I’m trying to compile gromacs 2020.4 with GPU-support on a cluster with GPU- and CPU-only nodes. However, when trying to compile on the GPU-nodes, I fail due to missing libraries that I don’t have permission to install.
So I tried on the non-GPU nodes where the libraries are available but cmake will not detect the presence of GPUs during compilation and hence my compiled program (even though it passes all checks) has no GPU-support as can be seen from the md.log from a testrun. Furthermore, this test run does not proceed without GPU-support but is rather stuck at the first step (md.log remains at step 0).
My question now is if there is a way to compile gromacs with support for the GPUs without the cards actually being present on the node I am compiling on? If so, does anyone spot what I am doing wrong with my settings?
Compiling a GPU-enabled build does not require GPU hardware, so I suspect there are some software configuration issues here.
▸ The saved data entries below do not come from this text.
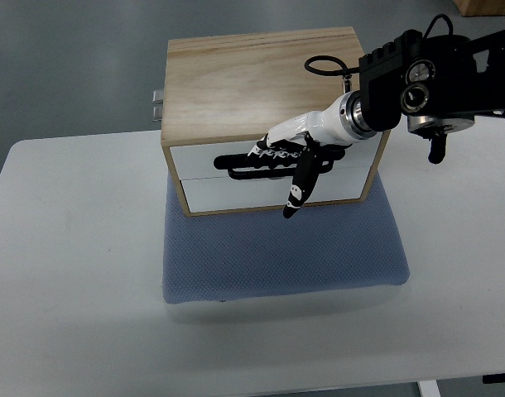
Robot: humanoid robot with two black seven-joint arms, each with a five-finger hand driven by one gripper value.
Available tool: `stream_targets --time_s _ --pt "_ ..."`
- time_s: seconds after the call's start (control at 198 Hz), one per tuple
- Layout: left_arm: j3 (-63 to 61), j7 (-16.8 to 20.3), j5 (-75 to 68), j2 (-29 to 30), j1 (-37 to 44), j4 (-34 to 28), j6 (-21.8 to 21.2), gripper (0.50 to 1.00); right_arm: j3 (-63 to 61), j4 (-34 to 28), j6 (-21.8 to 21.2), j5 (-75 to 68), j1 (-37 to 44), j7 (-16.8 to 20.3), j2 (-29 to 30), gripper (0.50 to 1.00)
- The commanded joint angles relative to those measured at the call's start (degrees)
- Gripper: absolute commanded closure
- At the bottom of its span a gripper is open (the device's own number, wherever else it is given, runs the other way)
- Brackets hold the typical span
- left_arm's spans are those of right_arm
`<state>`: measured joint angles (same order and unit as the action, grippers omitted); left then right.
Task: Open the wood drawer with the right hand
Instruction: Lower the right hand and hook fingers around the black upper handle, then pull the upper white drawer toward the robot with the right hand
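Note:
A light wooden drawer box (261, 83) with two white drawer fronts stands on a blue-grey mat (281, 252). The upper drawer (199, 157) carries a black bar handle (236, 165). My right hand (286, 153), white with black fingers, comes in from the right and lies over the handle's right half, several fingers curled around the bar. Its thumb (298, 190) points down over the lower drawer front (236, 192). Both drawers look flush with the box. The left arm does not show.
The box and mat rest on a white table (70, 273). A small metal hinge or bracket (157, 103) sticks out at the box's back left. Grey floor lies beyond the table's far edge.

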<state>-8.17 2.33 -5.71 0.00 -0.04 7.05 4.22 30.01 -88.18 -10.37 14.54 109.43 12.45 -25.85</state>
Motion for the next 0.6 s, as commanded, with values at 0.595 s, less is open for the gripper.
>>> stream_targets --time_s 0.595 --pt "0.0 0.04 0.0 0.0 0.04 -0.02 0.0 0.5 1.28 0.38 0.27 0.32 -0.62 0.03 0.45 0.56"
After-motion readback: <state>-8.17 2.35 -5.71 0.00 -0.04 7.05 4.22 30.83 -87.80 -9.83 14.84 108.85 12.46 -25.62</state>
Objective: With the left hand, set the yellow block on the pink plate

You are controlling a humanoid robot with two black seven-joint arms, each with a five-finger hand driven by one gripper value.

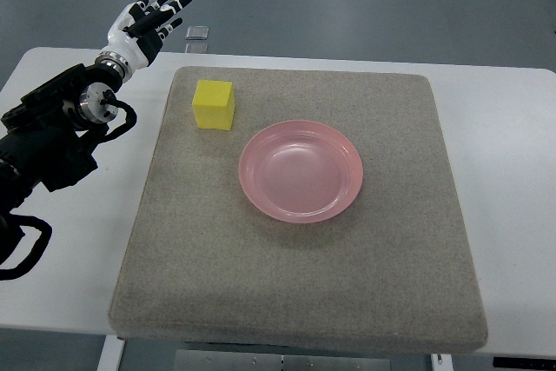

If library dependencies are not found at build-time, unless these are optional and you make sure to no link against those, you won’t be able to run binaries built elsewhere that link against these libraries.
Your GROMACS version header shows GPU support: CUDA which means that it is build with CUDA support. Further below, the CUDA runtime: N/A indicates that there is no (compatible) CUDA runtime available and that is why you do not get GPUs detected. Furthermore the “(GPU detection deactivated)” message suggests that some error condition e.g. incompatible CUDA runtime disabled the GPU detection. Have you made sure that the CUDA runtime is available and functional on the host where you are trying to run?
first of all thanks for making clear that I don’t require compilation on
the compute-nodes! So now I can got on looking for the error elsewhere.
I learned that on our system not the complete libraries are missing on
the compute nodes but only the headers to save space. So linking against
these libraries should not be a problem, only the compilation must be
done on the login-nodes where the headers are available.
It is more likely that an incompatible runtime is used. What does not make sense is that already your initial report shows CUDA driver: 10.10 and a runtime 10.0 suggested by the use of Cuda compilation tools, release 10.0, V10.0.130. These should be compatible, not sure why they are not. The only thing I can think of is, try to use CUDA 10.1 (or an earlier version like 9.2).
Side-note: the GROMACS build system will by default link statically against the CUDA runtime (see the value of the CUDA_cudart_static_LIBRARY cmake cache variable in CMakeCache.txt) and therefore a missing library can not be the issue – and in any case that would prevent even launching gmx.